Stored items:
>>>>>

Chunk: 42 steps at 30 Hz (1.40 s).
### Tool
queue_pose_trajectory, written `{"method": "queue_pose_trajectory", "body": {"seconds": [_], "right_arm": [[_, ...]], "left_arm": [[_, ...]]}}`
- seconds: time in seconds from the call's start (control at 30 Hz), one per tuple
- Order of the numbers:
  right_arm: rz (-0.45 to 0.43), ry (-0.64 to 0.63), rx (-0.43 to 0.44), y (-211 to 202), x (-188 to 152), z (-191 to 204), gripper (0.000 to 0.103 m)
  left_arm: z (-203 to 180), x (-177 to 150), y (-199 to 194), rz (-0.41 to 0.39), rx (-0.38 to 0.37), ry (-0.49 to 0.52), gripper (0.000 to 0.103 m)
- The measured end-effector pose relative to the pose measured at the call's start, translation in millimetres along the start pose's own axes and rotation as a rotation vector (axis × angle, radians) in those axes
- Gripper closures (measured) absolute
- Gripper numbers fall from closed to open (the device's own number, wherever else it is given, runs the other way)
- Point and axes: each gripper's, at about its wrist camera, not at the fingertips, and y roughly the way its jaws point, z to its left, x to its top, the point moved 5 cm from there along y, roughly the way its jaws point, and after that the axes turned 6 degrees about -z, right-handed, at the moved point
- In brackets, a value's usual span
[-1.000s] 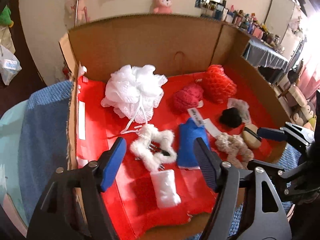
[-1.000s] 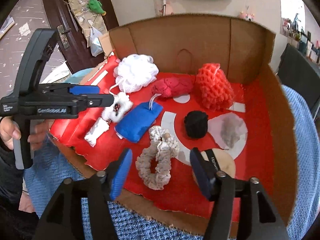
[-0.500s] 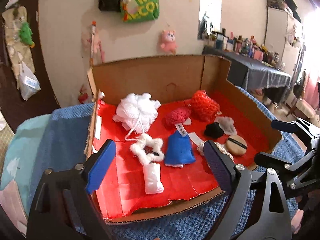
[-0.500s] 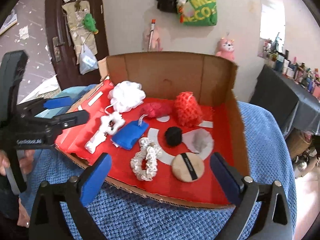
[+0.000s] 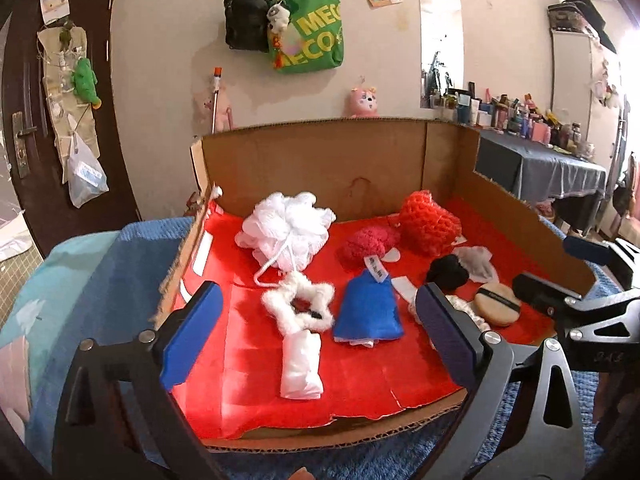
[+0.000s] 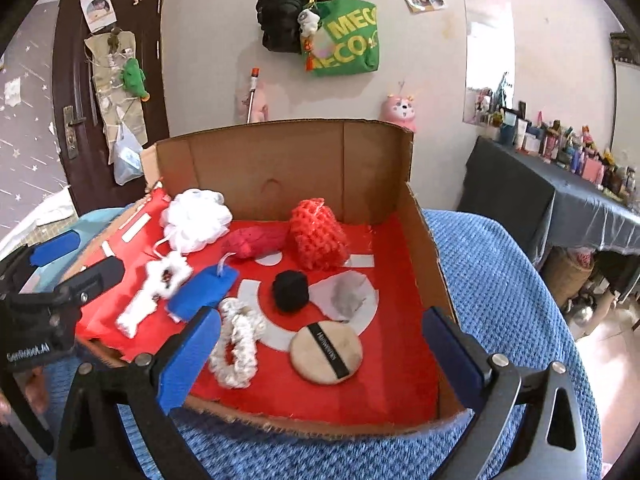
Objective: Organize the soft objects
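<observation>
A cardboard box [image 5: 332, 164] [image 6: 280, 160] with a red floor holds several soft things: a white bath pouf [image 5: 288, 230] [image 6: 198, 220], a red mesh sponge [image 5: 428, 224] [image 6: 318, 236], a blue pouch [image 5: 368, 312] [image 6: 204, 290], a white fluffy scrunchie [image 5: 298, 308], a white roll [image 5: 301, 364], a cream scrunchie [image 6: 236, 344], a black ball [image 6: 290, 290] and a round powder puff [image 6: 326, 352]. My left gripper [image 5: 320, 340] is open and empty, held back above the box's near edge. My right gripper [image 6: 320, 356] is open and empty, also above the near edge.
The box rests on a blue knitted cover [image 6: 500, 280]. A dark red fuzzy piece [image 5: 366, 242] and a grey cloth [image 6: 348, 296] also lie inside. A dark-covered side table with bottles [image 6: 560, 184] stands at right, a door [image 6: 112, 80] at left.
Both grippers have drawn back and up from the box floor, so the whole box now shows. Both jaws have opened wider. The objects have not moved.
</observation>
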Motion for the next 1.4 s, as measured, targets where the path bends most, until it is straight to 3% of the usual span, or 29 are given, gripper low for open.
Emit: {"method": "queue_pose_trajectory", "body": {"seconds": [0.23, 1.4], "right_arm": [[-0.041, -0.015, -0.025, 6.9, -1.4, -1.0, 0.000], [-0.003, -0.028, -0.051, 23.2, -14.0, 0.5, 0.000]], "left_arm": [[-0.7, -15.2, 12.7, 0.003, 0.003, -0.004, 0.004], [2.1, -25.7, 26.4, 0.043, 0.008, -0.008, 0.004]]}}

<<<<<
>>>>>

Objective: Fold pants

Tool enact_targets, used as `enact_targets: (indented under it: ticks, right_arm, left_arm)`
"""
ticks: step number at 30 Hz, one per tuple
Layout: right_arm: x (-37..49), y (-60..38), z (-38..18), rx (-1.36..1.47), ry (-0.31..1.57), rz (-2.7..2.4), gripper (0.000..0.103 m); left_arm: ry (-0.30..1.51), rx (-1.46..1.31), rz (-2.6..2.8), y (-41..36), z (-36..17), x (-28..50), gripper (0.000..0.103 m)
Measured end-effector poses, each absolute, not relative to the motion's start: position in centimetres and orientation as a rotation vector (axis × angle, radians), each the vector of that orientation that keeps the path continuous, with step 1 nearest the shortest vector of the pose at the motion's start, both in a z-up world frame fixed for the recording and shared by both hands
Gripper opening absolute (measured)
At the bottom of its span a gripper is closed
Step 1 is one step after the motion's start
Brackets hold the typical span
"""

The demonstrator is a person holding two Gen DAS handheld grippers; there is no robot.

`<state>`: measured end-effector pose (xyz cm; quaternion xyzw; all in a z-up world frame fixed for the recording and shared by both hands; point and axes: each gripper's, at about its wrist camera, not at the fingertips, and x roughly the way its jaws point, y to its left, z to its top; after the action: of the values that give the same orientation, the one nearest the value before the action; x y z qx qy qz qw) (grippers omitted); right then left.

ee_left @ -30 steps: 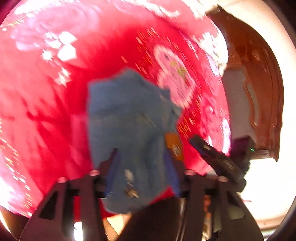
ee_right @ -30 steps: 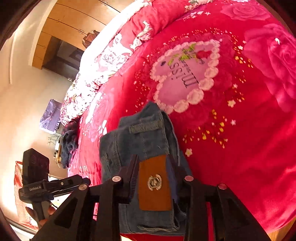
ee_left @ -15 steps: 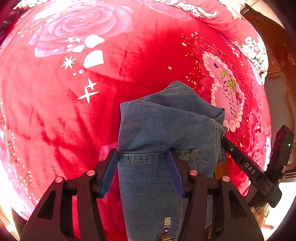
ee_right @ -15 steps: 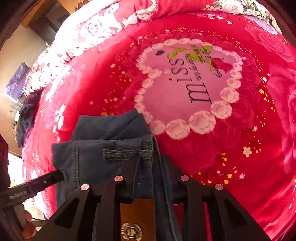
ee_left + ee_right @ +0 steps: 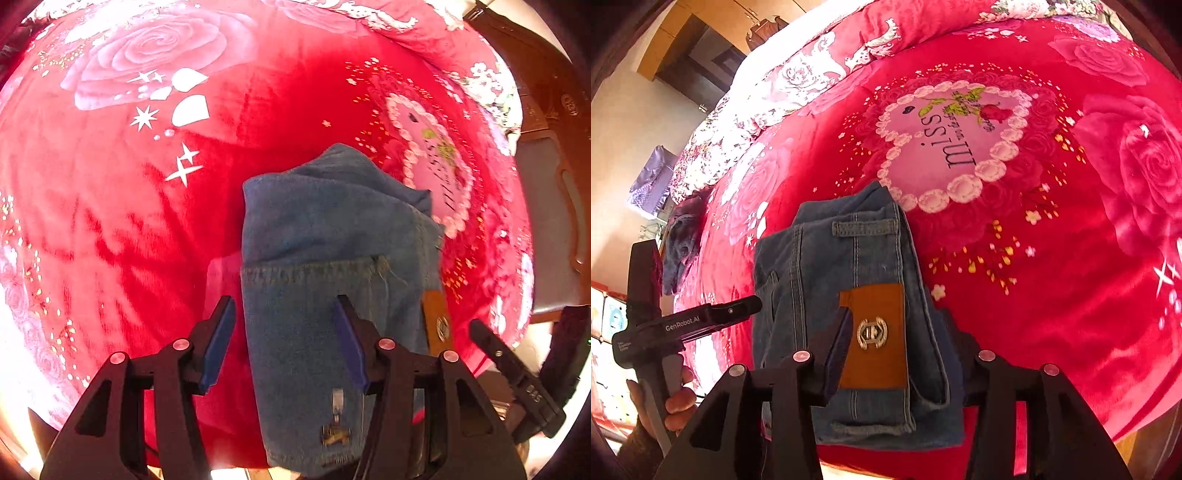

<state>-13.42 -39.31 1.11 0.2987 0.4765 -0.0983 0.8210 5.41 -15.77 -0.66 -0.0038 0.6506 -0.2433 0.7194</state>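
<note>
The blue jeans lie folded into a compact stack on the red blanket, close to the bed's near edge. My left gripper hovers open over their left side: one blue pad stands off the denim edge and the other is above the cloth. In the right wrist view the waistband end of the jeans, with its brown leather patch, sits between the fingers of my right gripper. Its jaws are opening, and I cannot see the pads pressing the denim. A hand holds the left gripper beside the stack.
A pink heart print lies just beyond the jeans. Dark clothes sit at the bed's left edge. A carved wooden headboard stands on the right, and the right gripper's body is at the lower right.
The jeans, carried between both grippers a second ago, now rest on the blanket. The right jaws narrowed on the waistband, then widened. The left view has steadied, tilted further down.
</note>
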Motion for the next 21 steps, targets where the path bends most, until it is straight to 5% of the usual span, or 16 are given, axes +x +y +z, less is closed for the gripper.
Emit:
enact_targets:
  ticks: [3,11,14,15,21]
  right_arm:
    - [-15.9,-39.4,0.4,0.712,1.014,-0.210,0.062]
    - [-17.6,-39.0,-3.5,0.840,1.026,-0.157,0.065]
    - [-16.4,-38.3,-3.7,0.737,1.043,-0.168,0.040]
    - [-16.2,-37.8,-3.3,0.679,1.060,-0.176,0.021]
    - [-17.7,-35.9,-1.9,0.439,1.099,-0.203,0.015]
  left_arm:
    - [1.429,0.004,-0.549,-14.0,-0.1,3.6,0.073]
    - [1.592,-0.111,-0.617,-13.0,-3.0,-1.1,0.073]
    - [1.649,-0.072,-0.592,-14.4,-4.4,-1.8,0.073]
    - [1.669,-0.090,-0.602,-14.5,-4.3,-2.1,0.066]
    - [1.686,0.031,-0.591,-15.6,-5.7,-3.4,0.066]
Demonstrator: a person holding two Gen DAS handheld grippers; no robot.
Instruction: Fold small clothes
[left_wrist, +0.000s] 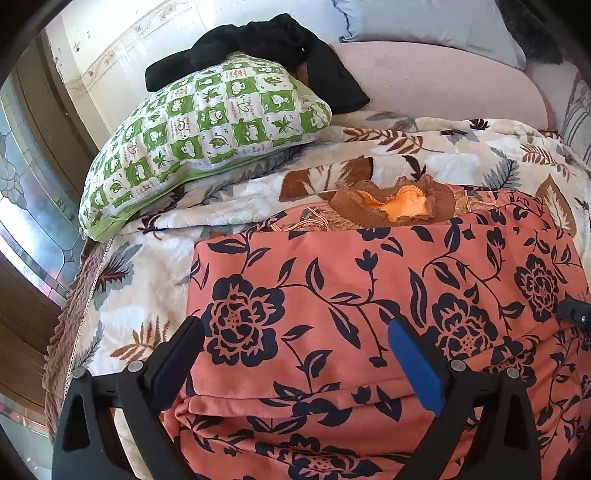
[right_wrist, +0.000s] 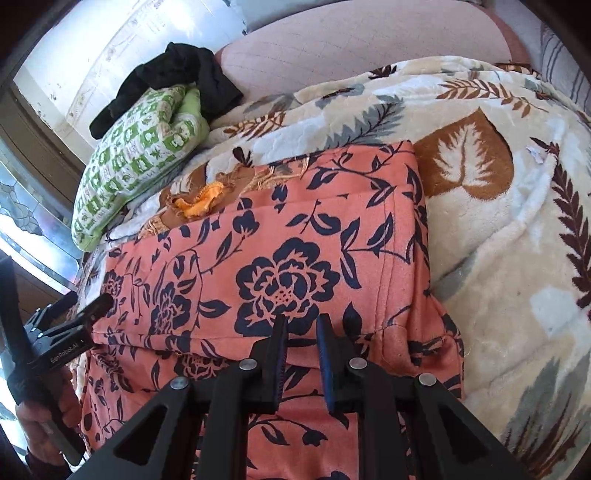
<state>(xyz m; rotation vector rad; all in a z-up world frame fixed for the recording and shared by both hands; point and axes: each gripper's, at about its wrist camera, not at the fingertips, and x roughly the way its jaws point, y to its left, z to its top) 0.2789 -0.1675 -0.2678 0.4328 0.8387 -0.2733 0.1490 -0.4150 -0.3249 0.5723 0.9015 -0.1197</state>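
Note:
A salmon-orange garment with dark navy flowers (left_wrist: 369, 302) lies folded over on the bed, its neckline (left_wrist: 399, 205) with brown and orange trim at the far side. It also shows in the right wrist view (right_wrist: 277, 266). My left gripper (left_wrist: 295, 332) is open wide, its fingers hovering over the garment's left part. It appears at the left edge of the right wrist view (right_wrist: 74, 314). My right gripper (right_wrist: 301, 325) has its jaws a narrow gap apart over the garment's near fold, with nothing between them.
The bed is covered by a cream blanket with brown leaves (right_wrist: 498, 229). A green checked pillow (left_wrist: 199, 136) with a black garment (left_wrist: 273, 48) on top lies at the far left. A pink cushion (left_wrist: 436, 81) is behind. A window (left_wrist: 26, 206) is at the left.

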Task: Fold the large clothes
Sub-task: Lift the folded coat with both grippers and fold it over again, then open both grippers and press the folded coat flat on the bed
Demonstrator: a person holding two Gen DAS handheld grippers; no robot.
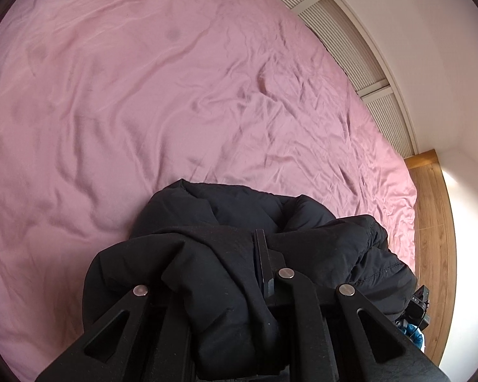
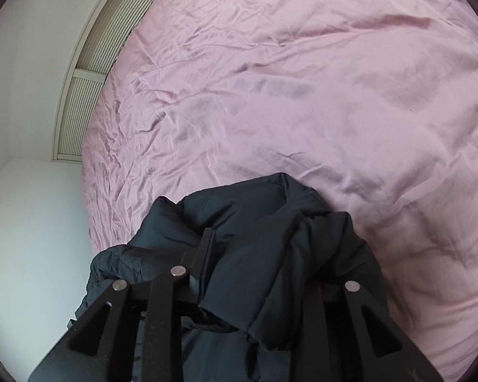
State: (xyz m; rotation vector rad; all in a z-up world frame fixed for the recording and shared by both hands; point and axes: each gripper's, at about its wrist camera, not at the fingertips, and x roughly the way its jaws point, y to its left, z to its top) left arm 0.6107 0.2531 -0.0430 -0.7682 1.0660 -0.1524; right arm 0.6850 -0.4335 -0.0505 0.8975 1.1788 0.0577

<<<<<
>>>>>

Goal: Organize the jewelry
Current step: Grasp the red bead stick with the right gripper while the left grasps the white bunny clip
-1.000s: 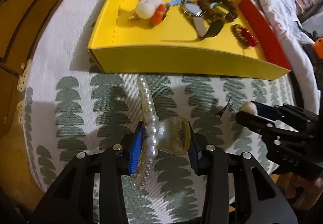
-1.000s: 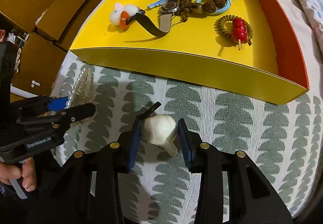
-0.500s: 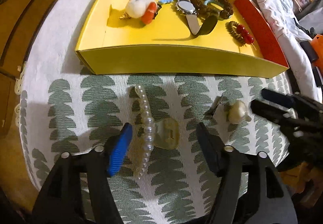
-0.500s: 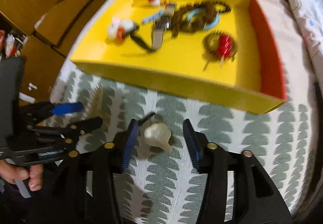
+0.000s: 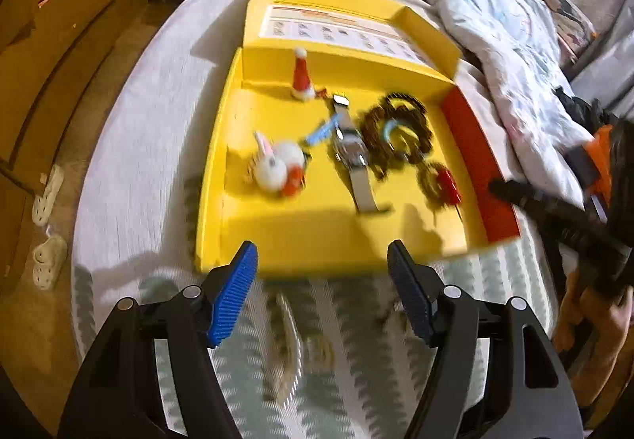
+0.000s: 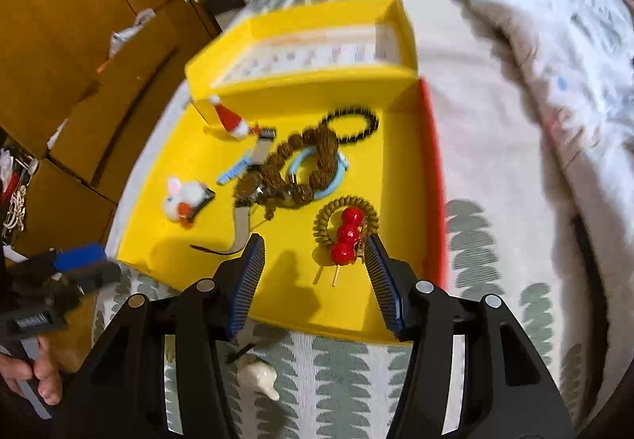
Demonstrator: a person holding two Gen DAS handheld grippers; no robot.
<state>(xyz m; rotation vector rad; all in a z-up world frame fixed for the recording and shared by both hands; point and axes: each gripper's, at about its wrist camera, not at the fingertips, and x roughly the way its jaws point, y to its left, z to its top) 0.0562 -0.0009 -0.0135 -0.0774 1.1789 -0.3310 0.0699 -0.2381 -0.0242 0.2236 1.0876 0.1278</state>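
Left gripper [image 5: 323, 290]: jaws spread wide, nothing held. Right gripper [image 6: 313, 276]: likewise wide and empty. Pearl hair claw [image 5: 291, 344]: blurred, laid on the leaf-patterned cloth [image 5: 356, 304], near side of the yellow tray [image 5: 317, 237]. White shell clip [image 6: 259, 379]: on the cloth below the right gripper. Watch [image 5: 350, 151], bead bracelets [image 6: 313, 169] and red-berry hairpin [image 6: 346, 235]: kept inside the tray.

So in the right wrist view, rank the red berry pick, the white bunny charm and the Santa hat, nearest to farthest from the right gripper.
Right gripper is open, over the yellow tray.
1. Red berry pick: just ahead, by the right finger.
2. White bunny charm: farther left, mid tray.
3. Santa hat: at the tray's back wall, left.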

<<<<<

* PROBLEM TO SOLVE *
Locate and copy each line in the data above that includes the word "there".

* RESULT OF THE EXERCISE *
- Point and axes: each gripper's, at about its wrist camera, not at the fingertips, and y roughly the way its jaws point, z to its left, x to its top, the point moved 5 cm from there along y, roughly the way its jaws point, and after that the axes turned 6 degrees about -z, right-handed, at the moved point
The demonstrator is a person holding two Gen DAS handheld grippers; there is no robot.

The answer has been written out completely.